**Assignment**.
Count every line in the data that contains the word "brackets", then report that number alone.

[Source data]
+-------+
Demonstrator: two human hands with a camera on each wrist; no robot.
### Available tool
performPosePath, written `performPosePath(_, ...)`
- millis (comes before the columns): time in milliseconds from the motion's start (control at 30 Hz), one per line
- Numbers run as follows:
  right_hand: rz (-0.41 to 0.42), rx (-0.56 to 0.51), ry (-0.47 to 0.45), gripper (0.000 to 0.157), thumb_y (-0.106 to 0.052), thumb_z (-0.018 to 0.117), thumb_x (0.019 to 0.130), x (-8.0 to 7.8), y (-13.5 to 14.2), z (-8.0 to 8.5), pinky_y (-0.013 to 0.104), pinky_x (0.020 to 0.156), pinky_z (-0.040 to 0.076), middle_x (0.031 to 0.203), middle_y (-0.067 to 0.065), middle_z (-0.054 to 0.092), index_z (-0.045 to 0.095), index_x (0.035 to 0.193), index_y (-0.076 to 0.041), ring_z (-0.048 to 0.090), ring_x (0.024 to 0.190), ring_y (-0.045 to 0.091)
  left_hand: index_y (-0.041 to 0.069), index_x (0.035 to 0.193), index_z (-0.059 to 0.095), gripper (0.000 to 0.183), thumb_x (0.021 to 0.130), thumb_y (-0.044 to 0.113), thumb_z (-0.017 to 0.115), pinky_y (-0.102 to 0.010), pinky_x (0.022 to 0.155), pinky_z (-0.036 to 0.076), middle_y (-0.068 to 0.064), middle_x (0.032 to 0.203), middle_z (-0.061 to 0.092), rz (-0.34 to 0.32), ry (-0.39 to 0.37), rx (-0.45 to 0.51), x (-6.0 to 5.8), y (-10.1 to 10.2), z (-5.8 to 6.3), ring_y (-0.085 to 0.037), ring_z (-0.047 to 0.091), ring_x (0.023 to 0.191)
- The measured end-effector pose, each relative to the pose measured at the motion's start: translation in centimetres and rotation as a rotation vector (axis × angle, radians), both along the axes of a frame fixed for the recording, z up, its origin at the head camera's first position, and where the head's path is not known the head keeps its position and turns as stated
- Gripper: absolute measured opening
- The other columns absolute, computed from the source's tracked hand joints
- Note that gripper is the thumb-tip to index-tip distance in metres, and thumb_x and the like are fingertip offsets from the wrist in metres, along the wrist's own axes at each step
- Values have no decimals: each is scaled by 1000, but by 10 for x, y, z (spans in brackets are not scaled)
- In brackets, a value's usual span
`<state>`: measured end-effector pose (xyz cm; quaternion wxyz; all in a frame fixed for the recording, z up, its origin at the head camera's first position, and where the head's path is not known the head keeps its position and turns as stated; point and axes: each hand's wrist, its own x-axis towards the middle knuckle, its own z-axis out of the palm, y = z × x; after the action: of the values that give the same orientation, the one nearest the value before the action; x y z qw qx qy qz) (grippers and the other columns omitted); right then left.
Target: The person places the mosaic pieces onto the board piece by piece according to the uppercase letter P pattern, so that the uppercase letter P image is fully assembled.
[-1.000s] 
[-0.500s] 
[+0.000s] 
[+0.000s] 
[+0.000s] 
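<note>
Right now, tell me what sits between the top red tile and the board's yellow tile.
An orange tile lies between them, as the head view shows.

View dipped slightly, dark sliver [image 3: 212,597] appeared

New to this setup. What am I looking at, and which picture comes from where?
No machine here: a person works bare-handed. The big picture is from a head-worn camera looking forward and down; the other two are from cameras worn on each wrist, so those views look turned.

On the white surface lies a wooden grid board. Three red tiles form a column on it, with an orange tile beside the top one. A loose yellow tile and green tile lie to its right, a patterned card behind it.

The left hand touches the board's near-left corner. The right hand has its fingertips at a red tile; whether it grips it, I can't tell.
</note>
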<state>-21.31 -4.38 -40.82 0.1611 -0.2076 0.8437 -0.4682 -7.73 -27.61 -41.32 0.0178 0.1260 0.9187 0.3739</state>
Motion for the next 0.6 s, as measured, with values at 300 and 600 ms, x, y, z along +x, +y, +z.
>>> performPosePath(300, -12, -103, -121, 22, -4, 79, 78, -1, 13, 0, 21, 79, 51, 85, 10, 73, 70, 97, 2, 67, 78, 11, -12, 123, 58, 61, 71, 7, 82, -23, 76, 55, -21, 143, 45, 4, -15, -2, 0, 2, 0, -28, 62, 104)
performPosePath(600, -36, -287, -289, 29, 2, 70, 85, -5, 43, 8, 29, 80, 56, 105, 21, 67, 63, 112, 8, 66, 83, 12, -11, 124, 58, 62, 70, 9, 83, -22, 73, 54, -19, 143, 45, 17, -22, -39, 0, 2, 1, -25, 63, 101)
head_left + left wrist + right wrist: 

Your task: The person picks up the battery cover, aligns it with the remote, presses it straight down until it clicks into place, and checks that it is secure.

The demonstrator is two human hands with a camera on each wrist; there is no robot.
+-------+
**Result for this task**.
2